Often done by Racist Grandma, He-Man Woman Hater, Windmill Crusader, Straw Loser or Noble Bigot, and often used to highlight how shallow the character's thinking is. This is often Played for Laughs on the character's expense or as a joke in its own right. Rarely done by more nuanced and Played for Drama characters such as Troubled Sympathetic Bigot. May lead to Irrational Hatred. Note that "There Are Two Kinds of People in the World" is usually not this: Even when it's not a joke or metaphor, it's usually restricted to one parameter.
- In Chick Tracts, protagonists are likely to do this to Christians or non-Christians depending on whether they are Saved or not. Those who do it to Christians are always proven wrong (and either get Saved or go to hell), while the Christians who do the same thing always turn out to be right.
- In Bitchy Bitch, Midge's insufferable fundamentalist coworker does this all the time. For example, she "knows" that the recently hired temp is a witch who can put curses on people, because she has a necklace with a pentagram.
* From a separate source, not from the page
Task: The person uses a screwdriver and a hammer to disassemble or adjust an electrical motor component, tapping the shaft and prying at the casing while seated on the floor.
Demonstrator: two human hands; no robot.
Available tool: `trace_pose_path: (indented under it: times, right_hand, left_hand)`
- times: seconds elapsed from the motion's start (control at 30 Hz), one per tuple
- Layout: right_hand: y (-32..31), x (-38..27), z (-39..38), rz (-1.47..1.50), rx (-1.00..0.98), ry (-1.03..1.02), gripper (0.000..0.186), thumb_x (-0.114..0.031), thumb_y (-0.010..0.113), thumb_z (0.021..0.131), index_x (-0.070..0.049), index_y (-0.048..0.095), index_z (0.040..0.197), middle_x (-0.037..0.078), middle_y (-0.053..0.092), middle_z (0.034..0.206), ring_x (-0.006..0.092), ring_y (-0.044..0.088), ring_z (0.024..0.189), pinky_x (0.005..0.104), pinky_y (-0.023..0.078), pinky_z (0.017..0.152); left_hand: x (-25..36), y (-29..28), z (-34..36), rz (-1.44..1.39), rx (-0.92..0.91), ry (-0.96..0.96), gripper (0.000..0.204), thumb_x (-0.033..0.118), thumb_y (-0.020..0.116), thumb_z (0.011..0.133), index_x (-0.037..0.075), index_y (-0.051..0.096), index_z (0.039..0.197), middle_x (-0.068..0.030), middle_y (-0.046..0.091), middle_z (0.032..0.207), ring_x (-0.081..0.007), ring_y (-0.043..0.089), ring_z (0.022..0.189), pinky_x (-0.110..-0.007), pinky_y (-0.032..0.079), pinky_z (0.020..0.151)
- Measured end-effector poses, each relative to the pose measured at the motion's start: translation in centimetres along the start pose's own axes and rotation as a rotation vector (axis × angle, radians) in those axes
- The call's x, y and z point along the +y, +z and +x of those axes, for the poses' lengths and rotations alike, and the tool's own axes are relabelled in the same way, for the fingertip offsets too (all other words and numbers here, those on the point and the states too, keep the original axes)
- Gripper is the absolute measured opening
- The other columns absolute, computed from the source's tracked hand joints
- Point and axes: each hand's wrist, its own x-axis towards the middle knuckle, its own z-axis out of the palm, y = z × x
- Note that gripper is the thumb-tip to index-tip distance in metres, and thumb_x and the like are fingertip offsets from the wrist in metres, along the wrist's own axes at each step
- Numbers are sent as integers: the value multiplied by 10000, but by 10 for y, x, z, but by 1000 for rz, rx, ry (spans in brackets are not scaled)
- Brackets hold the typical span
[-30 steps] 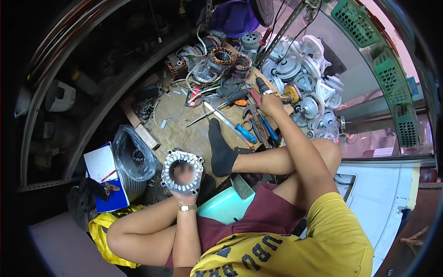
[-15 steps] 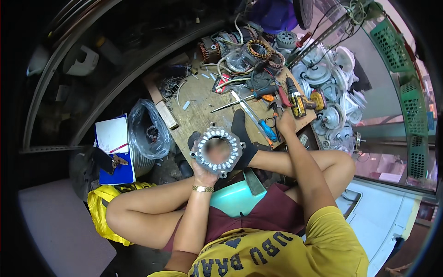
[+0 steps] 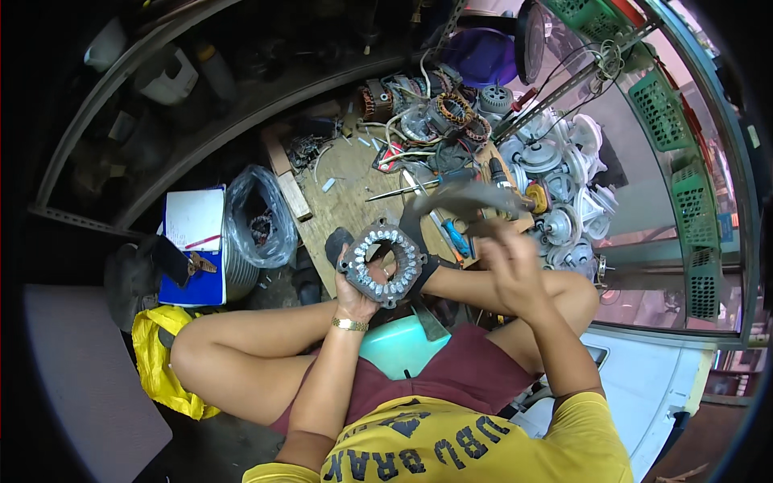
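My left hand (image 3: pixel 357 294) grips a grey motor stator (image 3: pixel 349 268) from below and the left side. The stator is a thick metal ring with a toothed inner edge, pale pieces in its slots and lugs round the rim. It is tilted so its open face shows, above a turquoise plastic scoop or dustpan (image 3: pixel 396 351) in my lap. My right hand (image 3: pixel 515 272) is raised to the right of the stator, fingers curled. A dark tool (image 3: pixel 475 199), smeared by motion, extends from it; its kind cannot be made out. Beneath lies a blue-handled tool (image 3: pixel 456 239).
A wooden board (image 3: pixel 342 193) carries a long screwdriver (image 3: pixel 403 194), a drill (image 3: pixel 499 173), and wound coils (image 3: pixel 455 108) among wires. White plastic parts (image 3: pixel 555 153) pile at right. At left stand a bag-lined bucket (image 3: pixel 259 217) and an open notebook (image 3: pixel 193 221). Green baskets (image 3: pixel 692 217) hang at far right.
My right hand has lifted from among the tools on the board and come nearer, a dark tool moving with it. The stator stays in my left hand and has tilted slightly. The view has shifted.
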Motion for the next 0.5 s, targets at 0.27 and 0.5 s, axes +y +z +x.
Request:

- Bitchy Butch does this all the time, living in her own unhealthy little world where all men (and all heterosexual women) are total Jerkasses. The only time she managed to see a guy for the nice person he really is, she refused to see that he's male.
- In the 4:th album of Whatever Love Means, The rant about Jihad Jane plays this trope on two levels. First, Liv accuse mainstream society of doing this to arabs and muslims, assuming that they are all terrorits in spite of knowing that they are not. Second, she focus on the fact that Jihad Jane was blond, female, middle aged and dressed in a certain style common among western women. Having established that, she move on to portray a scenario where all western women with this style are treated as if they were terrorists.
- In one Samir strip, one white woman try to get the protagonist (a brown man) arrested for trying to rape her. He didn't come closer than 20 yards, much less touch her. But he did walk on the same street as her. This come as the comedic punchline after a long angry Internal Monologue of his, complaining about how prejudice against men and against non-whites. The woman is portrayed as being totally honest in her analysis of the situation.
- In Tucker and Dale vs. Evil, Chad gets all of his friends to believe that the local hillbillies are trying to murder them. He hates hillbillies because a hillbilly murdered his parents.
- In Show Me Love, Markus is the obvious case, with his inane rant about how women can't possibly understand cellphones and men can't possibly understand makeup. However, it's implied that the people in general are just as narrow-minded, they just don't flaunt it like he does. Life in a small town is hell.
- Parodied in Nanne Gronvall's song Fördomar. The protagonist spends the song doing aggressive categorism against all kinds of people while considering herself to be enlightened and free from prejudice.
- Defied in Prozzak's Be As, which is about not letting people lock you into narrow categories such as white/black or straight/gay.
- "Palin's greatest hypocrisy is her pretense that she is a woman". Professor Wendy Doninger writing in the Washington Post.
- In Arne Anka, the protagonist makes a jerky attempt to flirt with a woman, who responds by exclaiming to her friend that all men are the same kind of pigs. This causes Arne to go on a rant about starting concentration camps for men, and giving the woman the "Sieg Heil" salute.
- In Crysis: Legion, Colonel Barclay refers to War of the Worlds when discussing the Ceph. Gould is Mind Screwed by this - he's a Properly Paranoid Conspiracy Theorist who has feared The Government and especially the military his entire life, and "lifers who read ancient science fiction don’t fit comfortably into his worldview."
- One of the annoying customers in Not Always Right doesn't like the music. She puts the blame for this on teenagers and their modern tasteless music... in spite of the music and the people playing it being older than her!
- Played straight with Lampshade in The Simpsons. See page quote.
- Cartman from South Park does this with just about any kind of minority, often in utterly bizarre ways ("gingers have no souls," for example). However, sometimes he's portrayed as actually being right about some things, to the perpetrators' own annoyance (i.e. Kyle's cheapness, Token's ability to play bass).